## What you have to do
For every entry below, give an exact repeat and leave out the pictures.
──────── Source data ────────
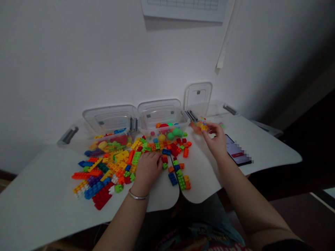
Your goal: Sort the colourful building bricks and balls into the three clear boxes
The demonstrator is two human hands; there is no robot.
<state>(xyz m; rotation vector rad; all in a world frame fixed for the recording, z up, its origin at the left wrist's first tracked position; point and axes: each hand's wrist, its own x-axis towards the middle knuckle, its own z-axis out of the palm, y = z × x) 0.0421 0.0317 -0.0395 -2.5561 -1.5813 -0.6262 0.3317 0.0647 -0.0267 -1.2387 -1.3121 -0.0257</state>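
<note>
My left hand (149, 166) reaches into the pile of coloured building bricks (119, 157), its fingers bent down beside a blue brick (166, 152); its fingertips are partly hidden, so what they hold cannot be made out. My right hand (216, 138) pinches a small yellow brick (204, 128) between thumb and fingers, at the front of the small clear box (196, 128) on the right. Orange and yellow pieces show in that box. Between my hands lie loose green (180, 179), blue, red and orange bricks.
Behind the pile stand a middle clear box (184, 122) with coloured balls and a left clear box (129, 139) with coloured pieces, lids raised against the wall. A phone (237, 150) lies right of my right hand. A gap divides the white table (201, 181) at the front.
</note>
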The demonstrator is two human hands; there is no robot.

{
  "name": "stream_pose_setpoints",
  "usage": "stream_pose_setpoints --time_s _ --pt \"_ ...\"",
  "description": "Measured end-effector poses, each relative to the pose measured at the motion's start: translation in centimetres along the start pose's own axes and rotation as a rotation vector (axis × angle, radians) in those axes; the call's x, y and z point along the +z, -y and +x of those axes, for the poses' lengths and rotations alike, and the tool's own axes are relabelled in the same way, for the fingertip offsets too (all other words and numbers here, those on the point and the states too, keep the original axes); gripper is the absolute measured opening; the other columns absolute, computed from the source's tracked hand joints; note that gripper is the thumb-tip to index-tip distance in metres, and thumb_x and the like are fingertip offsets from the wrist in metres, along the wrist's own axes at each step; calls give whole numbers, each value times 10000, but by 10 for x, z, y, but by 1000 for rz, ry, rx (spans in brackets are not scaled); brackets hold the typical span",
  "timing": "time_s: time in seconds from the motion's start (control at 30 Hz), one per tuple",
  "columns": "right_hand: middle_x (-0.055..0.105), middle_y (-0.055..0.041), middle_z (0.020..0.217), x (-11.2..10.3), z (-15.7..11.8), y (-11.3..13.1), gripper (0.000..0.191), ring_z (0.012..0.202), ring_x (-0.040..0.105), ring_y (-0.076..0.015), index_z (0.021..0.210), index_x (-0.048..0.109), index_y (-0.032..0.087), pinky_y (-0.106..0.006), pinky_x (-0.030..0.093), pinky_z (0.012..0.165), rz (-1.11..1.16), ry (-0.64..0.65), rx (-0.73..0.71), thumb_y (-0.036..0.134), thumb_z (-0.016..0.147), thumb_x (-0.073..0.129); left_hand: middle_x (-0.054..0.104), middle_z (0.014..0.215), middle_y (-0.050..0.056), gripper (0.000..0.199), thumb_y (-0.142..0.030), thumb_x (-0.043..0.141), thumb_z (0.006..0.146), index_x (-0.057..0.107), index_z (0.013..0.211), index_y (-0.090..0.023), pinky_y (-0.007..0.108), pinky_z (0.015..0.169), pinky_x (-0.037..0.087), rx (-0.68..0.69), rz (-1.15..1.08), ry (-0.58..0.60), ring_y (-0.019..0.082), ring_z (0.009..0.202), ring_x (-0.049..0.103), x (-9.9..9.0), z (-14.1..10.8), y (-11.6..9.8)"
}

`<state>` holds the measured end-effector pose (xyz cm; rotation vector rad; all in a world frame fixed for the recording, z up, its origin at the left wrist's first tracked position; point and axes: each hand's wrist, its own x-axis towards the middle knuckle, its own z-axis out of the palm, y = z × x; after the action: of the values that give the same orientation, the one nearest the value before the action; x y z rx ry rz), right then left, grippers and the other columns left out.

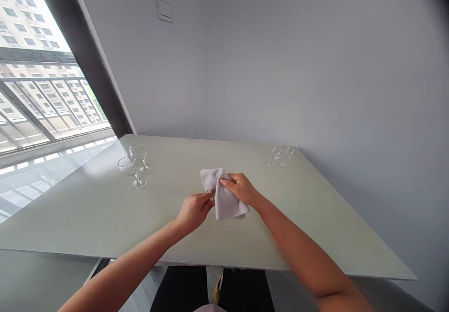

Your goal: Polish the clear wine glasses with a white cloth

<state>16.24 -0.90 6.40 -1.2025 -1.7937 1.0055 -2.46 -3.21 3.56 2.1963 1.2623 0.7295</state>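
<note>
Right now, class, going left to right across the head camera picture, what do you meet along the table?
two wine glasses, left hand, white cloth, right hand, two more wine glasses

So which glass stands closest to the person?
The front glass of the pair by the window: it stands nearer than its partner and than the two glasses on the far right.

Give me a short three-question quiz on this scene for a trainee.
1. True or false: the left hand and the right hand both touch the white cloth.
2. How many stemmed glasses stand to the left of the cloth on the pale green table?
3. What is mounted on the wall? A) a switch plate B) a clock C) a mirror

Key: 1 true; 2 two; 3 A
</note>
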Motion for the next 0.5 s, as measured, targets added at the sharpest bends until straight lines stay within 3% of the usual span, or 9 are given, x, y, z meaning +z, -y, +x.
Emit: stream_pose_setpoints --time_s 0.1,0.23,0.37,0.5 --pt "468 18 529 1 7 -12 378 486 434 -114 592 501 175 -251 326 473 466 -41 208 525 733 529 564 625 -2 240 -329 415 803 618 827 -202 222 559 323 -99 -96 -24 118 575 450 6 0 2" --pt "509 9 566 18 12 -32 359 534 484 -139 627 517 196 -269 374 499 808 -345 319 545 676 581 542 642 -13 266 -357 402 802 608 867 -200 206 501 316 -229 -287 -45 102 549 423 16 6 3" --pt "551 -11 635 35 13 -42 333 630 533 -179 682 516 223 -291 400 510 904 -520 374 556 701 528 547 663 -9 299 -376 431 793 545 1002 -196 211 523 364 -254 -460 -79 114 590 465 24 14 3" --pt "556 -37 623 53 3 -40 268 643 532 -196 646 494 230 -300 390 505 746 -487 374 485 728 496 520 676 -28 286 -354 428 808 462 1062 -228 210 556 396 -228 -529 -175 105 611 478 30 25 -2"
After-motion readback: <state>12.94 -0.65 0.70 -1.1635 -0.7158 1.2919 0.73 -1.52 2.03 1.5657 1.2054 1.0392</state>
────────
## Reply
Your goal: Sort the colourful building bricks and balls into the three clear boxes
The demonstrator is two human hands; there is no robot.
<state>(xyz m; rotation vector rad; all in a world frame fixed for the recording, z up, its origin at the left wrist's first tracked position; point and axes: each hand's wrist, its own x-axis towards the middle knuckle, its own z-axis out of the palm, y = z × x) 0.0421 0.0317 -0.0395 -2.5561 -1.5813 -0.6262 0.3317 0.0647 -0.0267 -1.2387 -1.3121 -0.0257</state>
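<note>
My left hand (149, 166) reaches into the pile of coloured building bricks (119, 157), its fingers bent down beside a blue brick (166, 152); its fingertips are partly hidden, so what they hold cannot be made out. My right hand (216, 138) pinches a small yellow brick (204, 128) between thumb and fingers, at the front of the small clear box (196, 128) on the right. Orange and yellow pieces show in that box. Between my hands lie loose green (180, 179), blue, red and orange bricks.
Behind the pile stand a middle clear box (184, 122) with coloured balls and a left clear box (129, 139) with coloured pieces, lids raised against the wall. A phone (237, 150) lies right of my right hand. A gap divides the white table (201, 181) at the front.
</note>
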The demonstrator is two human hands; there is no robot.

{
  "name": "stream_pose_setpoints",
  "usage": "stream_pose_setpoints --time_s _ --pt \"_ ...\"",
  "description": "Measured end-effector poses, each relative to the pose measured at the motion's start: translation in centimetres along the start pose's own axes and rotation as a rotation vector (axis × angle, radians) in those axes; the call's x, y and z point along the +z, -y and +x of those axes, for the poses' lengths and rotations alike, and the tool's own axes are relabelled in the same way, for the fingertip offsets too (all other words and numbers here, those on the point and the states too, keep the original axes); gripper is the absolute measured opening; the other columns absolute, computed from the source's tracked hand joints; note that gripper is the thumb-tip to index-tip distance in metres, and thumb_x and the like are fingertip offsets from the wrist in metres, along the wrist's own axes at each step; calls give whole numbers, each value times 10000, but by 10 for x, z, y, but by 1000 for rz, ry, rx (spans in brackets are not scaled); brackets hold the typical span",
  "timing": "time_s: time in seconds from the motion's start (control at 30 Hz), one per tuple",
  "columns": "right_hand: middle_x (-0.055..0.105), middle_y (-0.055..0.041), middle_z (0.020..0.217), x (-11.2..10.3), z (-15.7..11.8), y (-11.3..13.1), gripper (0.000..0.191), ring_z (0.012..0.202), ring_x (-0.040..0.105), ring_y (-0.076..0.015), index_z (0.021..0.210), index_x (-0.048..0.109), index_y (-0.032..0.087), pinky_y (-0.106..0.006), pinky_x (-0.030..0.093), pinky_z (0.012..0.165), rz (-1.11..1.16), ry (-0.64..0.65), rx (-0.73..0.71), thumb_y (-0.036..0.134), thumb_z (-0.016..0.147), thumb_x (-0.073..0.129); left_hand: middle_x (-0.054..0.104), middle_z (0.014..0.215), middle_y (-0.050..0.056), gripper (0.000..0.199), thumb_y (-0.142..0.030), thumb_x (-0.043..0.141), thumb_z (0.006..0.146), index_x (-0.057..0.107), index_z (0.013..0.211), index_y (-0.090..0.023), pinky_y (-0.007..0.108), pinky_z (0.015..0.169), pinky_x (-0.037..0.087), rx (-0.68..0.69), rz (-1.15..1.08), ry (-0.58..0.60), ring_y (-0.019..0.082), ring_z (0.009..0.202), ring_x (-0.049..0.103), x (-9.9..9.0), z (-14.1..10.8), y (-11.6..9.8)"
}

`<state>` holds the measured end-effector pose (xyz cm; rotation vector rad; all in a world frame fixed for the recording, z up, its origin at the left wrist's first tracked position; point and axes: each hand's wrist, its own x-axis towards the middle knuckle, its own z-axis out of the palm, y = z × x; after the action: of the values that give the same orientation, the one nearest the value before the action; x y z rx ry rz), right then left, grippers and the other columns left out.


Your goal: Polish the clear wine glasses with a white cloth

<state>16.24 -0.90 6.40 -1.2025 -1.7937 1.0055 -2.46 -3.21 3.56 2.1963 1.2623 0.7295</state>
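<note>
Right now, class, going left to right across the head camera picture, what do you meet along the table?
two wine glasses, left hand, white cloth, right hand, two more wine glasses

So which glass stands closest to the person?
The front glass of the pair by the window: it stands nearer than its partner and than the two glasses on the far right.

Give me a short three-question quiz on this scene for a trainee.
1. True or false: the left hand and the right hand both touch the white cloth.
2. How many stemmed glasses stand to the left of the cloth on the pale green table?
3. What is mounted on the wall? A) a switch plate B) a clock C) a mirror

Key: 1 true; 2 two; 3 A
</note>
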Motion for the next 0.5 s, as measured, targets added at the sharpest bends until straight lines stay within 3% of the usual span, or 9 are given, x, y, z meaning +z, -y, +x.
Emit: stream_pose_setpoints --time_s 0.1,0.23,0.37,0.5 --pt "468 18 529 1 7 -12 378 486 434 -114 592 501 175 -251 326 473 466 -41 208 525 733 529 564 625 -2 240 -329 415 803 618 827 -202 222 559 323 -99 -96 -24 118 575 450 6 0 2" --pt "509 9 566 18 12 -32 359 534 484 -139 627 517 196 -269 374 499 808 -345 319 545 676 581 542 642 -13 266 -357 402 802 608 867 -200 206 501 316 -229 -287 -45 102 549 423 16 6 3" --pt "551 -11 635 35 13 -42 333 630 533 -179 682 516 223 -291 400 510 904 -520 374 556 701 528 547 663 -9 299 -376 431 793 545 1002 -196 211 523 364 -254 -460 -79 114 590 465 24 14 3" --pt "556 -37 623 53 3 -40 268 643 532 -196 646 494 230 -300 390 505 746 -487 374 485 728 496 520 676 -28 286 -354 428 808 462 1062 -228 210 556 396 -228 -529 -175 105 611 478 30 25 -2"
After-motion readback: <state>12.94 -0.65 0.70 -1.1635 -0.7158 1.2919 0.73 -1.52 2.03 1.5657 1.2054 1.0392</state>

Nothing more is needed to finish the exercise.